"""

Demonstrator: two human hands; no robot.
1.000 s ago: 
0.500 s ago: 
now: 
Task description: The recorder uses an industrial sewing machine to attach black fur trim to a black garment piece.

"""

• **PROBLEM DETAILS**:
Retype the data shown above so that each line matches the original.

• **RESPONSE TO THIS EXERCISE**:
Demonstrator: two human hands; no robot.
1.000 s ago: 
0.500 s ago: 
now: 
Task description: The recorder uses an industrial sewing machine to attach black fur trim to a black garment piece.

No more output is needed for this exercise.